> [Directions for this task] Could you print only the lines from the one containing "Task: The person" through the end of the listing below, unchanged?
——————
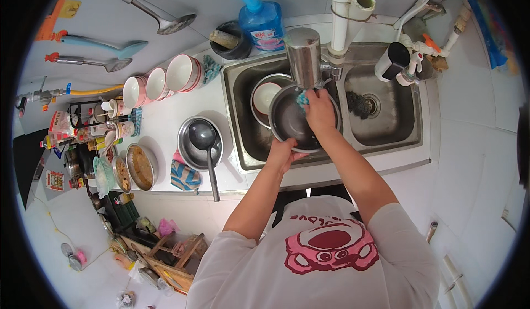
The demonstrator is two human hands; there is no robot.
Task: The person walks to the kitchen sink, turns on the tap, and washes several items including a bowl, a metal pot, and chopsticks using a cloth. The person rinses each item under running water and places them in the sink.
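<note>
Above the left basin of a steel double sink, a round metal bowl is tilted in my grasp. My left hand grips its near rim. In my right hand is a blue-green scrubbing cloth, pressed against the inner wall at the far side. Partly hidden behind this bowl, a white bowl rests inside another metal basin in the sink. The cylindrical steel tap fitting stands just beyond my right hand.
Left of the sink, a ladle lies in a steel bowl beside a striped cloth. Stacked bowls, a stone mortar and a blue soap bottle line the back. A dark scrubber sits in the right basin.
</note>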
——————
> [Answer to this task]
Task: The person walks to the kitchen sink, turns on the tap, and washes several items including a bowl, a metal pot, and chopsticks using a cloth. The person rinses each item under running water and places them in the sink.
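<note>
Above the left basin of a steel double sink, a round metal bowl is tilted in my grasp. My left hand grips its near rim. In my right hand is a blue-green scrubbing cloth, pressed against the inner wall at the far side. Partly hidden behind this bowl, a white bowl rests inside another metal basin in the sink. The cylindrical steel tap fitting stands just beyond my right hand.
Left of the sink, a ladle lies in a steel bowl beside a striped cloth. Stacked bowls, a stone mortar and a blue soap bottle line the back. A dark scrubber sits in the right basin.
</note>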

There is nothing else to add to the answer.